Original comment by csilv...@gmail.com on 3 Nov 2009 at 3:30

GoogleCodeExporter commented 9 years ago

Original comment by csilv...@gmail.com on 3 Nov 2009 at 3:30

Added labels: Type-Defect, Priority-Medium

GoogleCodeExporter commented 9 years ago

Reviving this thread, as this is still happening and we're trying to
collect more insight.  Version being used is 1.4 release.
Line from 'top':

  PID USER  PR  NI  VIRT  RES S %CPU %MEM   TIME+  P nFLT COMMAND
 5681 root      15   0 8938m 7.7g S  233 12.2   2008:09 7    0 adindexer

Final part of the  summary from 'getStats()' follows; note that the
full 'getStats()' output is attached.

>255   large *     52 spans ~  869.2 MB; 1322.9 MB cum; unmapped:  863.6 MB;  
875.4 MB cum
------------------------------------------------
DevMemSysAllocator: failed_=0
SbrkSysAllocator: failed_=1
MmapSysAllocator: failed_=0
------------------------------------------------
MALLOC:   6282067968 ( 5991.0 MB) Heap size
MALLOC:   3685432760 ( 3514.7 MB) Bytes in use by application
MALLOC:   1387171840 ( 1322.9 MB) Bytes free in page heap
MALLOC:   1195182432 ( 1139.8 MB) Bytes free in central cache
MALLOC:       514816 (    0.5 MB) Bytes free in transfer cache
MALLOC:     13766120 (   13.1 MB) Bytes free in thread caches
MALLOC:      1085167              Spans in use
MALLOC:           20              Thread heaps in use
MALLOC:     75366400 (   71.9 MB) Metadata allocated
------------------------------------------------

As you can see, about 2GB of RSS are completely "missing".  Together
with the page heap and the central cache, we're using about 7.9GB of
RSS for a 3.5GB total heap -- a little wasteful :)

I'll be collecting a lot more data and updating the thread, but I'd
love any pointers or guesses.

Current suspicions:
-  I'm curious if the 'failed_ = 1' for the SbrkSysAllocator is normal
- The PageHeap summary line is also suspicious:

        >255   large *     52 spans ~  869.2 MB; 1322.9 MB cum;
                                   unmapped:  863.6 MB;  875.4 MB cum
  Perhaps the 'unmapped' stuff isn't showing up in the final heap
size, and didn't actually get unmapped properly?  I suspect
  that the 'madvise()' call by TCMalloc isn't unmapping properly on our system.
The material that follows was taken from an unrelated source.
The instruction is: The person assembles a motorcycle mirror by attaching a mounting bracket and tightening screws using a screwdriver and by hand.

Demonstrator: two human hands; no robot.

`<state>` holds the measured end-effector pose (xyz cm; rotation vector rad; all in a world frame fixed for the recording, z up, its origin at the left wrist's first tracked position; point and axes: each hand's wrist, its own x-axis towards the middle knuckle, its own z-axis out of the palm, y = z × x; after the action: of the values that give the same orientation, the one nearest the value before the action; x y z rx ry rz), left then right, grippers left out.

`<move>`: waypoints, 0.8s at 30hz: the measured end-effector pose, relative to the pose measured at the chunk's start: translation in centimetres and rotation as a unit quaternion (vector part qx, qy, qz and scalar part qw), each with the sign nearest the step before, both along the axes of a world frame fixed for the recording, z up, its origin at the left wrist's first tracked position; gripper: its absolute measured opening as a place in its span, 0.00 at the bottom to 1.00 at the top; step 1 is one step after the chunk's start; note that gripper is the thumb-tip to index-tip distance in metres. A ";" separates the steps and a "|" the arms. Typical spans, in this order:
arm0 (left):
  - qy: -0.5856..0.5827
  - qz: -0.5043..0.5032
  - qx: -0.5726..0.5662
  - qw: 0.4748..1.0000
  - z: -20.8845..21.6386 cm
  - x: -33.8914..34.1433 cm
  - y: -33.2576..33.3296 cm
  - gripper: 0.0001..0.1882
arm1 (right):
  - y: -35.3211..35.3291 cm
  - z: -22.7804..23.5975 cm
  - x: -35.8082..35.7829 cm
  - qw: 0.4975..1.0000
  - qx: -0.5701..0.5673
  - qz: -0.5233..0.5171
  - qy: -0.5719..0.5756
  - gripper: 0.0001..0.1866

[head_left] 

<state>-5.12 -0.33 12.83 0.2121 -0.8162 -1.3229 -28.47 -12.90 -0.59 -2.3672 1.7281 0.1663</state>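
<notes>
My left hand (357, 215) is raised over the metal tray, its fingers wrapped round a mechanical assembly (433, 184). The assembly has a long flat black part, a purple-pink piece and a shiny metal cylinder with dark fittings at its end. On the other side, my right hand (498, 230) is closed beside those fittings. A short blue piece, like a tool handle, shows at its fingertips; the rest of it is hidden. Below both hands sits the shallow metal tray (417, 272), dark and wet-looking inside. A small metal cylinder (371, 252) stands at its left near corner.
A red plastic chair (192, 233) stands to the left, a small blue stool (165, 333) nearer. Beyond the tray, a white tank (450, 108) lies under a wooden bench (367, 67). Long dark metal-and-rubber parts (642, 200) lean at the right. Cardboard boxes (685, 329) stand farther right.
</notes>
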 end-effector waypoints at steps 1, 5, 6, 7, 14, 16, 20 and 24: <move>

Original comment by mrab...@gmail.com on 22 Jan 2010 at 1:07

Attachments:

adindexer.mem.stats

GoogleCodeExporter commented 9 years ago

FYI, this is preventing the usage of TCMalloc in production in 90% of our cases 
(almost 
every long-running server is affected by this same issue).  We really want to 
use it 
though :)

Original comment by mrab...@gmail.com on 22 Jan 2010 at 1:11

GoogleCodeExporter commented 9 years ago

I'll ask some experts here if they have time to take a look at this data and 
see if
they can figure out what's going on.

Original comment by csilv...@gmail.com on 3 Feb 2010 at 11:20

GoogleCodeExporter commented 9 years ago

I'm also doing more experimentation and am having trouble reproducing it in a 
tiny 
binary that I can ship over, but it happens in every single one of our complex 
servers.

I'm going to do a test with tcmalloc_minimal to see if it has something to do 
with 
collecting samples and stacks.  Out of curiosity, the heap sample data -- where 
is it 
stored?  Does it show up anywhere in this MallocInstance::getStats() report?  
if so, in 
what field?

Original comment by mrab...@gmail.com on 3 Feb 2010 at 11:42

GoogleCodeExporter commented 9 years ago

The heap sample data does not show up in getStats, as far as I know.  And I 
believe
-- don't quote me on this -- it's stored in memory.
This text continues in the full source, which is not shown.